The second of our hypotheses, the drag-chain theory, was introduced by Otto Jespersen in 1909. Now, Jespersen argued that it was equally likely that the diphthongisation of the high vowels initiated the shift. Basically, Jespersen’s reasoning was like this:

The high vowels, i.e. /i:, u:/, shifted and became diphthongs. That left a ‘gap’ in the vowel system. Horrified, the lower vowels scrambled to move up the ladder to fill the gaps. All of the sudden, Middle English /a:/ became early Modern English /ɛ:/, Middle English /ɛ:/ became early Modern English /e:/ and so on (the back vowels tagged along, too), and so, harmony was restored.

Now, the (to me, at least) flaw of this hypothesis is that it doesn’t account for the non-diphthongisation of northern /u:/, but then again, Luick’s hypothesis claiming that the high vowels couldn’t raise any higher has been noted to be somewhat limited—the high vowels could have done several other things to avoid becoming consonants5. But that’s a different discussion.

Regardless of which of these hypotheses you want to consider more likely, this is the ‘Great’ English Vowel Shift: a huuuuge chain shift that took centuries to complete and affected all long vowels of Middle English. That’s a pretty big deal.

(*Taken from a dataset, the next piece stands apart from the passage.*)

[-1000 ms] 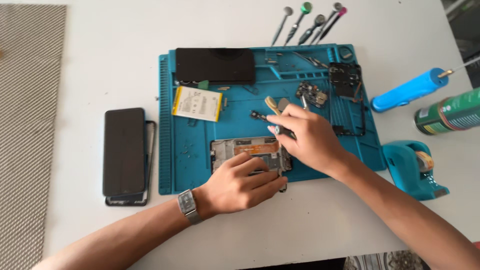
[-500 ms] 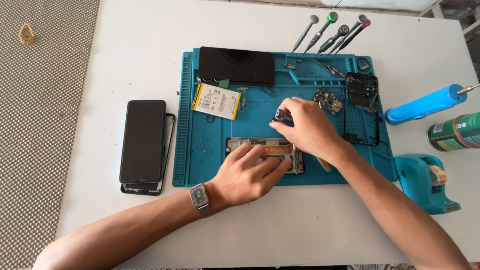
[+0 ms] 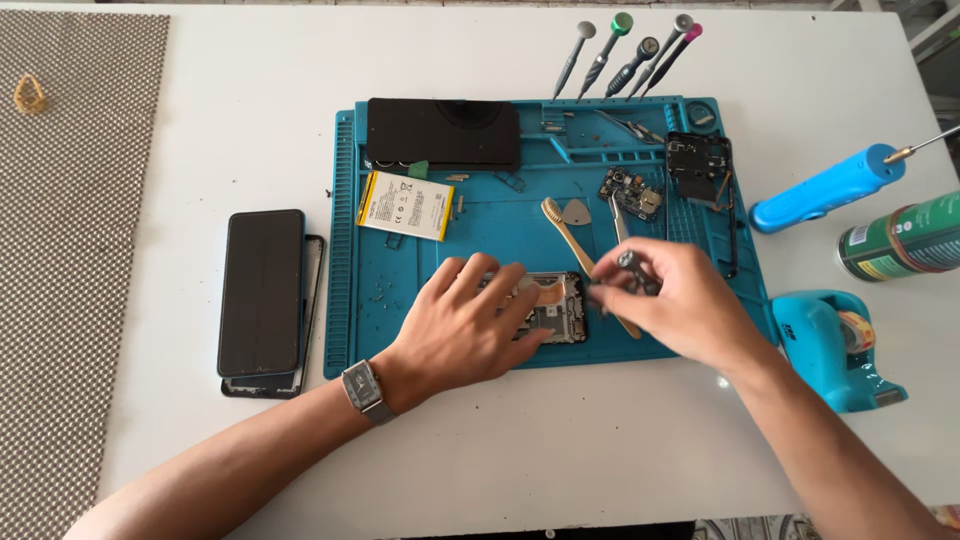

Now, you might be wondering what this has to do with spelling, right? Well, you see, the thing is that English spelling started to become standardized during the ongoing GVS. What this means is that we have a bunch of words where the written form corresponds to a pronunciation that is centuries old. So, basically, meet and meat, both pronounced [mi:t] in British English, are spelled differently because, when those high and mighty people speaking Middle English decided that there was a correct way to spell those words, they did have distinct pronunciations!

So, next time you get annoyed by having to look up how you spell something, just stop and consider that you’re actually spelling the word the way it was pronounced about 600 years ago. Pretty cool, huh?

 

 

 

 

Oh, oh! I almost forgot! Have you been asking yourself why I keep using ‘’ around ‘Great’? No? Well, I’m going to tell you anyway!

The ‘Great’ was introduced by Jespersen and, frankly, while the GVS did indeed have a huge effect on the English language, vowel shifts happen all the time. So, take the ‘Great’ with a pinch of salt and a shot of tequila and we might get on the right track of things.

 

 

 

 

Side notes

1.   There is nothing to say that either of these hypotheses is an accurate description on the initial process of the GVS. Long before I took my first bumbling steps into academia (actually, about a year before I was even born), Donka Minkova and Robert Stockwell noted that it may just be the desire to see a systematic aspect of language and discount its random quirks. So, don’t take it too seriously.

2.     If you’d like to read more about the GVS and other hypotheses, please take a look at Gjertrud Flermoen Stenbrenden’s dissertation work The Chronology and regional spread of long-vowel changes in English from 2010. It’s a really interesting read and introduces a lot more on the subject than I could possibly cover here.

Sources

1 This is an excerpt of the excellent poem The Chaos by Dr. Gerard Nolst Trenité (Netherlands, 1870-1946). Translated by Pete Zakel.

2 This is one of the common ways to depict the GVS, a similar one can be found in most textbooks on the subject. See, for example, Historical Linguistics by Theodora Bynon (1977: 82)

3 See for example The Cambridge History of the English Language (2008) in which Roger Lass writes about this division into two phases. A similar explanation can be found in most textbooks on linguistics that deal, in some way, with historical linguistics (though I really recommend reading Lass’ explanation if you wish to know more about this).

4 Really, I would like to give you examples of these sounds, but I can’t. They’ve basically disappeared from modern English, though they can, most likely, be found in some dialects of English today. Examples can be found of /e:/ in some variants of Scottish English, for example in mate [me:t], but other than that, I can’t seem to find enough examples. If you do find them, though, please let us know! We would love to know more!

5 See, for example the critique by Charles Jones in A History of English Phonology (1989).